Es la historia de un buen tipo que se enfrenta a los comunistas de Hollywood, que muestra un par de cosas a los manifestantes universitarios de los años 60 y que, con unas cuantas frases, presenta una superpotencia viciosa. De rodillas. Pero también es una historia sobre cómo hacer anuncios de televisión en los años 50, cortejar a una actriz (pobre, pobre Penelope Ann Miller como Nancy) y comprar un rancho en Santa Ynez. Temas ciertamente arcanos para un par de espías rusos. Elijan bien esos recursos de encuadre, aspirantes a guionistas.
Con su alcance forzado, diálogo ridículo y desinterés en la interioridad, “Reagan” es una línea de tiempo tan agitada y mal montada de grandes momentos y ausencias notables que, cuando las cosas se ralentizan un poco para las charlas de Gorbachov (Olek Krupa), añoras la película más inteligente y compleja sobre el fin de la Guerra Fría que esta versión, construida alrededor de momentos binarios que se reducen a “¡No puede!”, “Pero él hizo!” — ni siquiera lo puedo imaginar.
A McNamara no se le escapa ninguna oportunidad de borrar las culpas, para quien la crisis del sida sólo es digna de ser agrupada en un montaje al estilo de un video musical de los años 80 de quejas molestas y sin contexto que (¡oh, no!) podrían perjudicar las posibilidades de reelección de Reagan, que, como se dramatiza aquí, créalo o no, son dudosas. “¡Dejen que Ronnie sea Ronnie!”, grita Nancy al personal de campaña de su esposo. Una broma digna de aplausos más tarde, en el debate de Mondale, asegura 49 estados. ¡Qué regreso! Viktor suena especialmente abatido. No dice ni una palabra sobre cómo se pudo haber sentido una comunidad LGBTQ diezmada.

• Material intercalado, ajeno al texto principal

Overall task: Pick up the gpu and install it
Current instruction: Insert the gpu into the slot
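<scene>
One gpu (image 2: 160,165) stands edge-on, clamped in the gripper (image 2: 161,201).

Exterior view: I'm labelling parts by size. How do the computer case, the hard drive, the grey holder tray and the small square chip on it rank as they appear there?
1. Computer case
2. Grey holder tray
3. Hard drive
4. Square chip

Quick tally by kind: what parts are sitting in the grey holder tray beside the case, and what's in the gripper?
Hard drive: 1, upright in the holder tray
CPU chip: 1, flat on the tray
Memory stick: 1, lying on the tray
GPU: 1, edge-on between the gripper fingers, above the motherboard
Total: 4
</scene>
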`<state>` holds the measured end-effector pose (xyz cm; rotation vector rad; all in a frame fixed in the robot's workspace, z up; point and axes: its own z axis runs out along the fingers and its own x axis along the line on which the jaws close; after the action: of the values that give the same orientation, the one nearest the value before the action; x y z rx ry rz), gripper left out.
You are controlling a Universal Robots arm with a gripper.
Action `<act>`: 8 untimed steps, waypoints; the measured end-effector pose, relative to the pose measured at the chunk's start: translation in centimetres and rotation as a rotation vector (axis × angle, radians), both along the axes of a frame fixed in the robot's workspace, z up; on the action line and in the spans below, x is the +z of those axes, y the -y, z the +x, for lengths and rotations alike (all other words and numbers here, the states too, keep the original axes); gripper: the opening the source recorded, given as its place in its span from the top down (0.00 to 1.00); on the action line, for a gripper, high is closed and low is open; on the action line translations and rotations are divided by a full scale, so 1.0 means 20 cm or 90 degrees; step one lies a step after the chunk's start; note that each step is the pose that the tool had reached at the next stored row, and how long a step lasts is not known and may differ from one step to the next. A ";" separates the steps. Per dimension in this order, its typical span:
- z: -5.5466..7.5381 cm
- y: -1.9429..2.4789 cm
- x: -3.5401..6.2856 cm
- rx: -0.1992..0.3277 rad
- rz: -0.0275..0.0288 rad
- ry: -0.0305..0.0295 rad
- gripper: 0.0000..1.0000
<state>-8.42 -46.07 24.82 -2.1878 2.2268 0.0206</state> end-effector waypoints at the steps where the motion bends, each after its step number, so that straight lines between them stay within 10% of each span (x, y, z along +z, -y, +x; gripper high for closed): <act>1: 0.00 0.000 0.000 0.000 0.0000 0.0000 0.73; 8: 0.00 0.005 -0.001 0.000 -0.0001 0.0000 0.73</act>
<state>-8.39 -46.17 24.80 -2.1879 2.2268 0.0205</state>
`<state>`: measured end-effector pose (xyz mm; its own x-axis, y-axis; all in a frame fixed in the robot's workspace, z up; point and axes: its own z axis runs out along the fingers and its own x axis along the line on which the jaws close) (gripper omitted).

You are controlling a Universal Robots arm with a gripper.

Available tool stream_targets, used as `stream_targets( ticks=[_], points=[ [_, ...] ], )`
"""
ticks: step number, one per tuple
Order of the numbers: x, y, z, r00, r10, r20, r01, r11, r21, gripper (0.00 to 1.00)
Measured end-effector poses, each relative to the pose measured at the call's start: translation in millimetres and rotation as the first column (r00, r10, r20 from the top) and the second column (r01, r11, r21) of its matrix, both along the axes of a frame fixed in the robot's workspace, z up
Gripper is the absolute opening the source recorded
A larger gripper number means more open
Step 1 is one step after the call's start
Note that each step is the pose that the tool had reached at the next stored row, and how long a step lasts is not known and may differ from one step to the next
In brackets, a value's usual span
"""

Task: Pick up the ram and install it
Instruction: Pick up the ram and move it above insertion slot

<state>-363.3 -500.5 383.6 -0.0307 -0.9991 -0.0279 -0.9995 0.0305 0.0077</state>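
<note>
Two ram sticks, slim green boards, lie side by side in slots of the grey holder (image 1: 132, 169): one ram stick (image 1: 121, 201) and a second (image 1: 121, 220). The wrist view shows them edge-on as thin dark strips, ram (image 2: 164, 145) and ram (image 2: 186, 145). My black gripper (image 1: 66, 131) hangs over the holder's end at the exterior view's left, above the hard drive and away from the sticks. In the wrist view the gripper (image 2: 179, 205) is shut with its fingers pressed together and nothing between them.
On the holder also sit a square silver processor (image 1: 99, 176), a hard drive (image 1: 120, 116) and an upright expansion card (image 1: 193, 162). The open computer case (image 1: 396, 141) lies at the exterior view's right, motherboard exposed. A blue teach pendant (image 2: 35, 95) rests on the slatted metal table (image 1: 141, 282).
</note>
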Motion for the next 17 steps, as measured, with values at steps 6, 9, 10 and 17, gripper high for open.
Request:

Ese brillo empalagoso y ceroso llega incluso más allá de los créditos, cuando sigue a un detalle de la estancia de Reagan en la casa durante la Cumbre de Ginebra: mientras estaba usando el dormitorio del hijo de su anfitrión, el pez dorado del chico murió. Que el presidente de los Estados Unidos haya dejado una nota de disculpa al chico es una historia tierna, de acuerdo, incluso si se la trata como un acto de integridad que va más allá de lo que se considera, del tipo “¡El señor Gorbachov puede ESPERAR!”. Pero McNamara necesita una exoneración, añadiendo después de los créditos la respuesta escrita del chico, declarando que su invitado VIP es inocente de negligencia en el cuidado de mascotas. ¡Los peces mueren, no es gran cosa! Una coda adecuada para un trabajo infantil de adoración al héroe.